**Your instructions:** Throughout the listing below, copy each line containing "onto".

**Data shown:**
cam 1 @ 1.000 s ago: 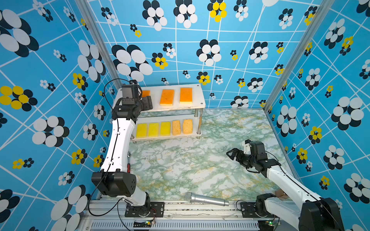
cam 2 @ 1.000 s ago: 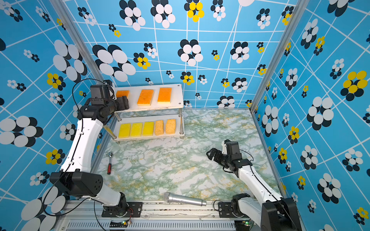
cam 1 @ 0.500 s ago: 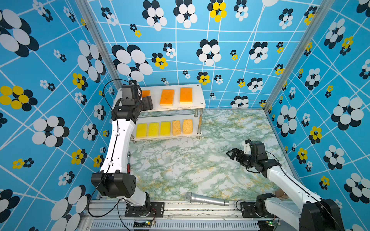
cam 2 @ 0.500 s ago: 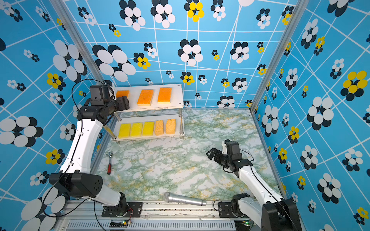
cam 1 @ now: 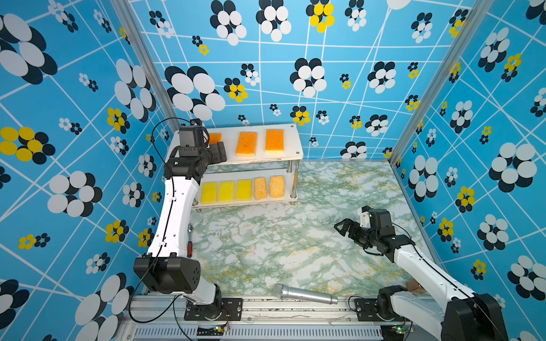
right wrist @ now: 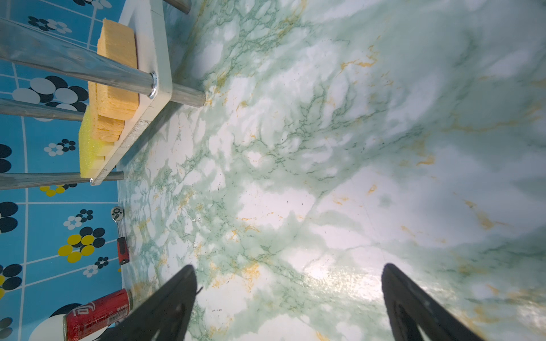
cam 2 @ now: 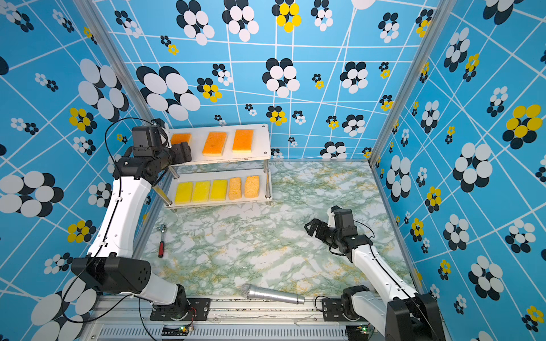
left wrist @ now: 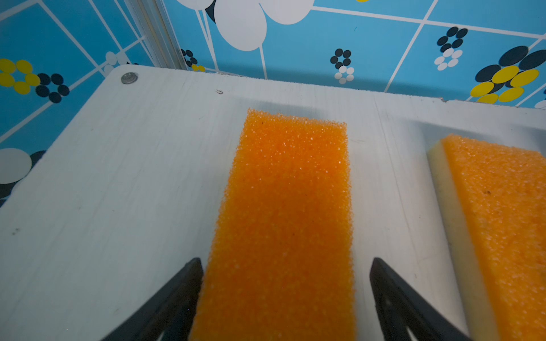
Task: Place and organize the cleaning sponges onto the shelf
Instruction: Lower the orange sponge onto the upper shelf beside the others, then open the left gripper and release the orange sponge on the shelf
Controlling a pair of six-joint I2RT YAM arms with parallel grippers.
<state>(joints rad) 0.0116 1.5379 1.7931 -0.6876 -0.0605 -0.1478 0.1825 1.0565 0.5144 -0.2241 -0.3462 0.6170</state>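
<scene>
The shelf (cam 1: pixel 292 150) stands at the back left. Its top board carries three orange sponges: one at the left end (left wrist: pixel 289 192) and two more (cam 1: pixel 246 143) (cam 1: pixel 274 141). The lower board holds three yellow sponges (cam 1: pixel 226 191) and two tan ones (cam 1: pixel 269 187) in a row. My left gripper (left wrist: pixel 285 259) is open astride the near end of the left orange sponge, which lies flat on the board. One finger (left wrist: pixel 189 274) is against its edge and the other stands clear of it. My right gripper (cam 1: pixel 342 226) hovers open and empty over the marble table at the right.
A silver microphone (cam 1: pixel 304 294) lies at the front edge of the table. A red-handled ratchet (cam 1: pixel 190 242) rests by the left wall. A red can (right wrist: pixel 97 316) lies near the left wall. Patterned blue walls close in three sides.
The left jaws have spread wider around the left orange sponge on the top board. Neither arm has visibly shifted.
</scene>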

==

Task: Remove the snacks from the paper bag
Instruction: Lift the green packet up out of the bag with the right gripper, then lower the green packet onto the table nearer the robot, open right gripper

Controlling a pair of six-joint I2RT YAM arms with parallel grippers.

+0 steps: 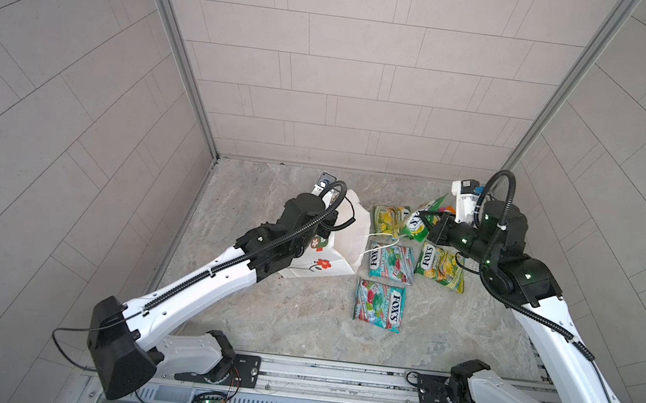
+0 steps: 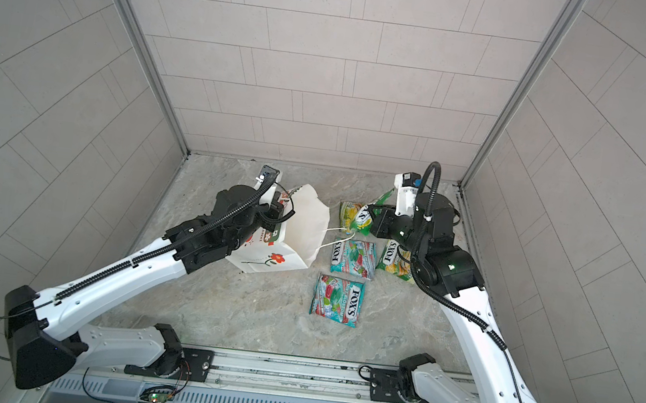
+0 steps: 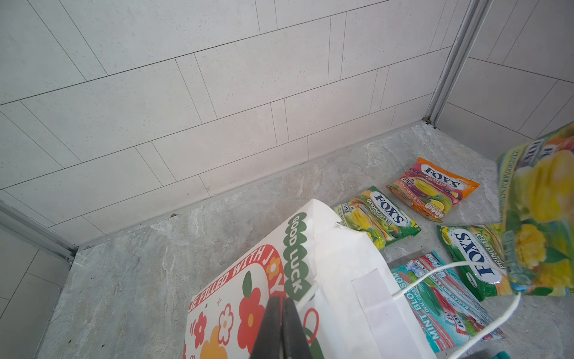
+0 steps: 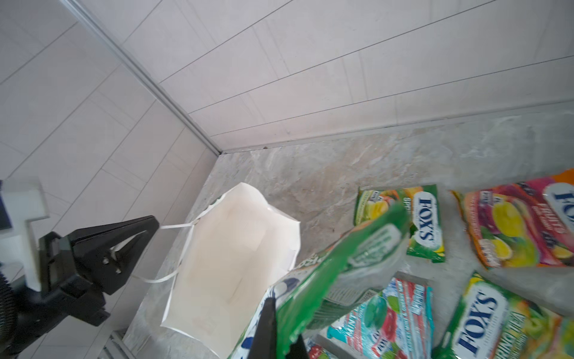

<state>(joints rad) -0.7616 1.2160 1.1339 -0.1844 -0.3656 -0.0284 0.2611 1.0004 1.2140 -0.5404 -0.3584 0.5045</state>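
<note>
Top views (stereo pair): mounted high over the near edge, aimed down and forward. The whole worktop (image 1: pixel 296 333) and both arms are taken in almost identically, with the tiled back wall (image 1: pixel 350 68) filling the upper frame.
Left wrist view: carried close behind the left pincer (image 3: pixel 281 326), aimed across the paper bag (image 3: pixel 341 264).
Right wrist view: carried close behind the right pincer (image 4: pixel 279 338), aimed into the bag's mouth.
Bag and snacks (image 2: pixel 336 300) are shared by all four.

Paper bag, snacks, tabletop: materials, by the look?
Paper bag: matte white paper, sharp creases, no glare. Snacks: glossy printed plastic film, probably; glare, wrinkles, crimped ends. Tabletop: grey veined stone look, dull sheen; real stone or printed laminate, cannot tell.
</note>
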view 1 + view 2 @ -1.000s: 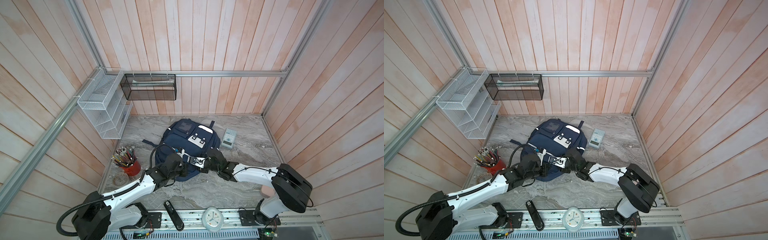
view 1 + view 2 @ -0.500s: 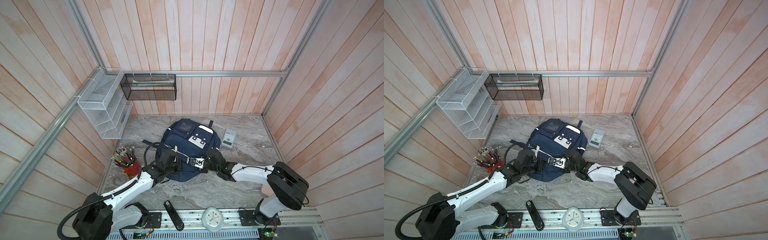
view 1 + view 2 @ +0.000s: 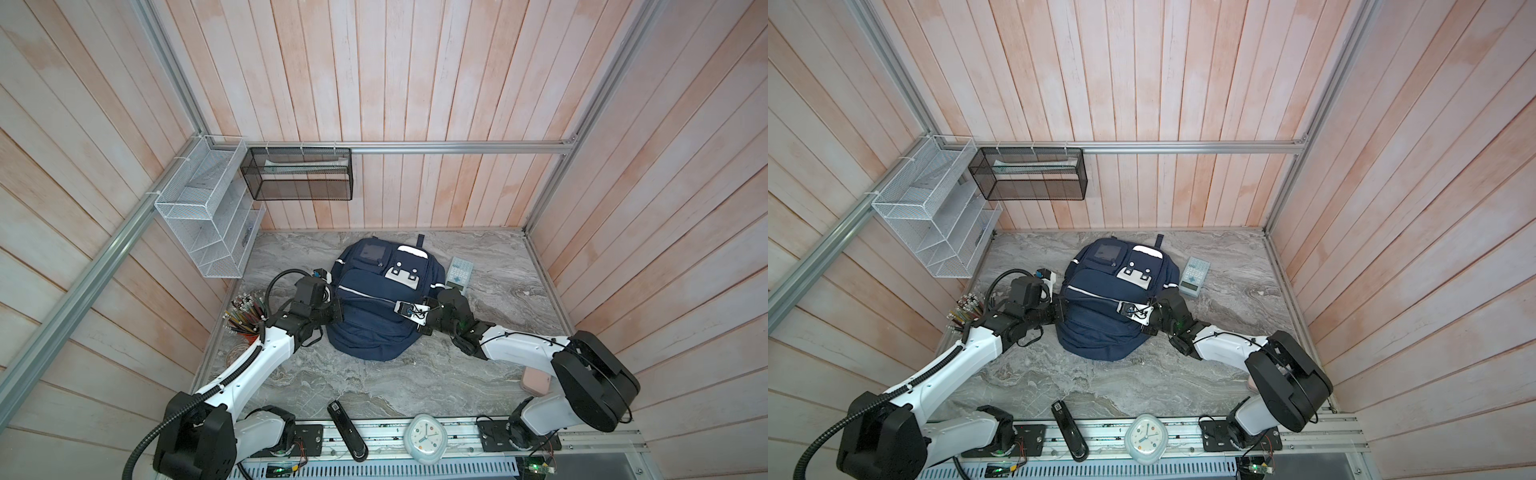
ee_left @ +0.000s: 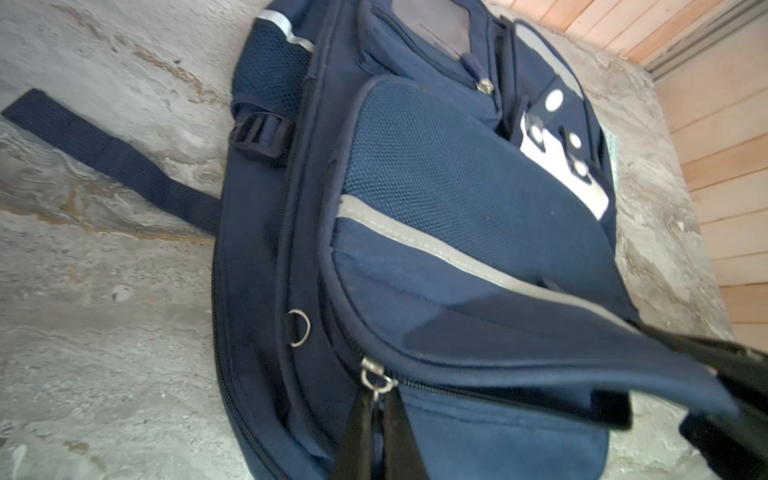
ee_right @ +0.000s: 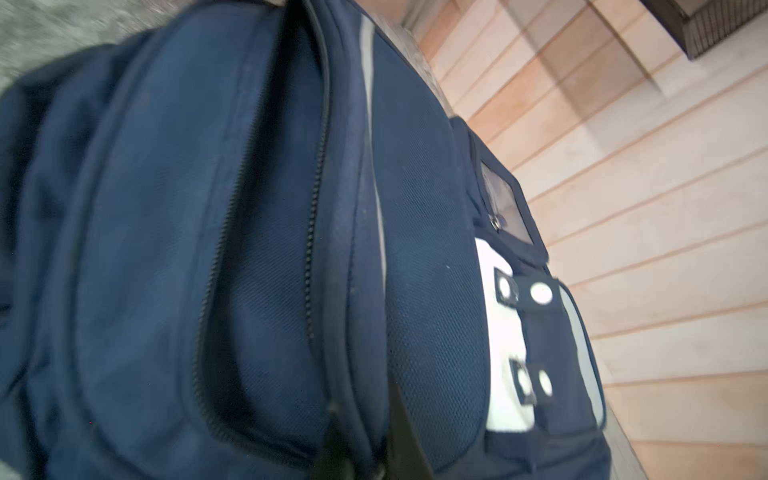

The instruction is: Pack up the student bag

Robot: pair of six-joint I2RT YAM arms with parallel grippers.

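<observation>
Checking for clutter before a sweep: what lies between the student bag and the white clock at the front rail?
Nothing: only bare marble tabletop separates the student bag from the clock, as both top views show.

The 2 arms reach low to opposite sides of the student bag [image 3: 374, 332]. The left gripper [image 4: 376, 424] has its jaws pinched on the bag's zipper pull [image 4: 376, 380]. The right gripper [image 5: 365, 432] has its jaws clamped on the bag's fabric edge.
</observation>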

**Your response:**
Task: Place and organize the cleaning sponges onto the shelf
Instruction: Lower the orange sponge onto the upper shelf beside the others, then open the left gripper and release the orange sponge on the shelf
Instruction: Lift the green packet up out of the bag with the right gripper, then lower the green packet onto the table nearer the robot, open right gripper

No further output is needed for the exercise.